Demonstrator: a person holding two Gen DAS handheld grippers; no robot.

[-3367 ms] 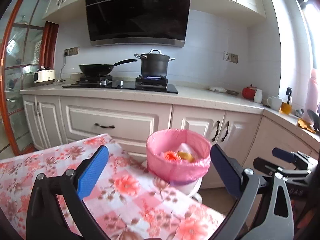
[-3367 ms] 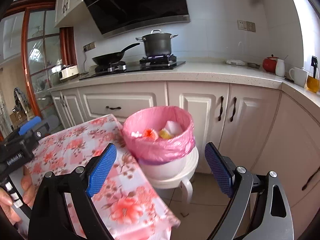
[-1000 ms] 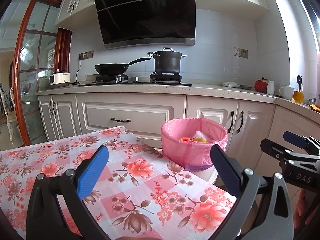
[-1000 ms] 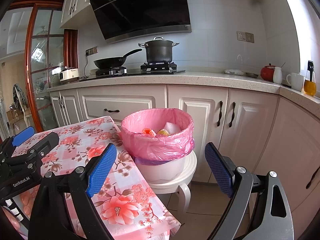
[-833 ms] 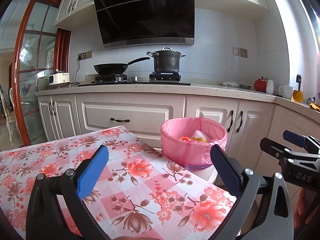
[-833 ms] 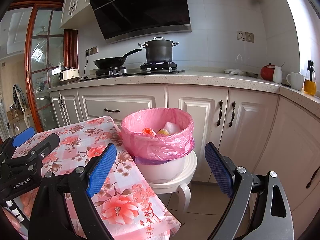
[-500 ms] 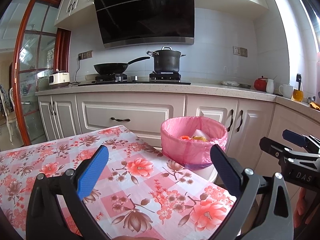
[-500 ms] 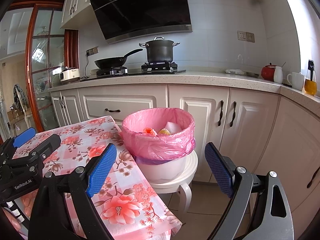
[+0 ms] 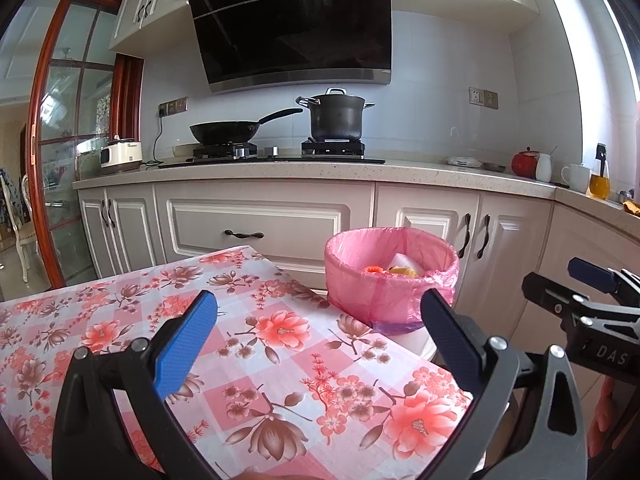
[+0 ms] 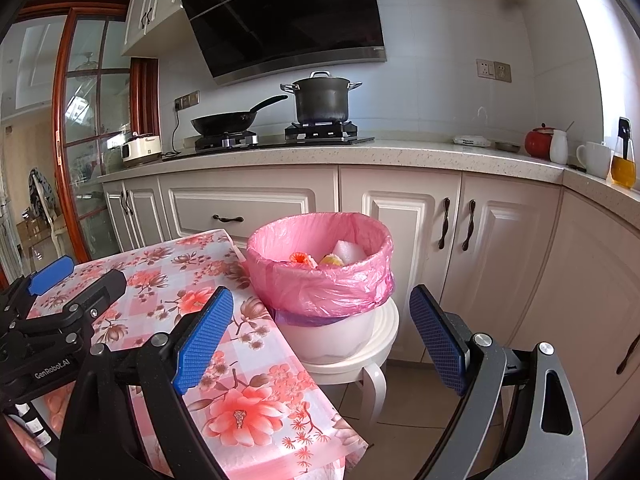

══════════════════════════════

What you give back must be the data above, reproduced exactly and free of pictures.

Demonstrator: a person holding two Gen DAS handheld grippers; no robot.

[-3367 ms] 
[-3367 ms] 
[-1000 ms] 
[-1000 ms] 
[-833 ms] 
[-833 ms] 
[-500 ms] 
[-500 ms] 
[+0 ms] 
[+0 ms] 

The response to this exercise is now complete.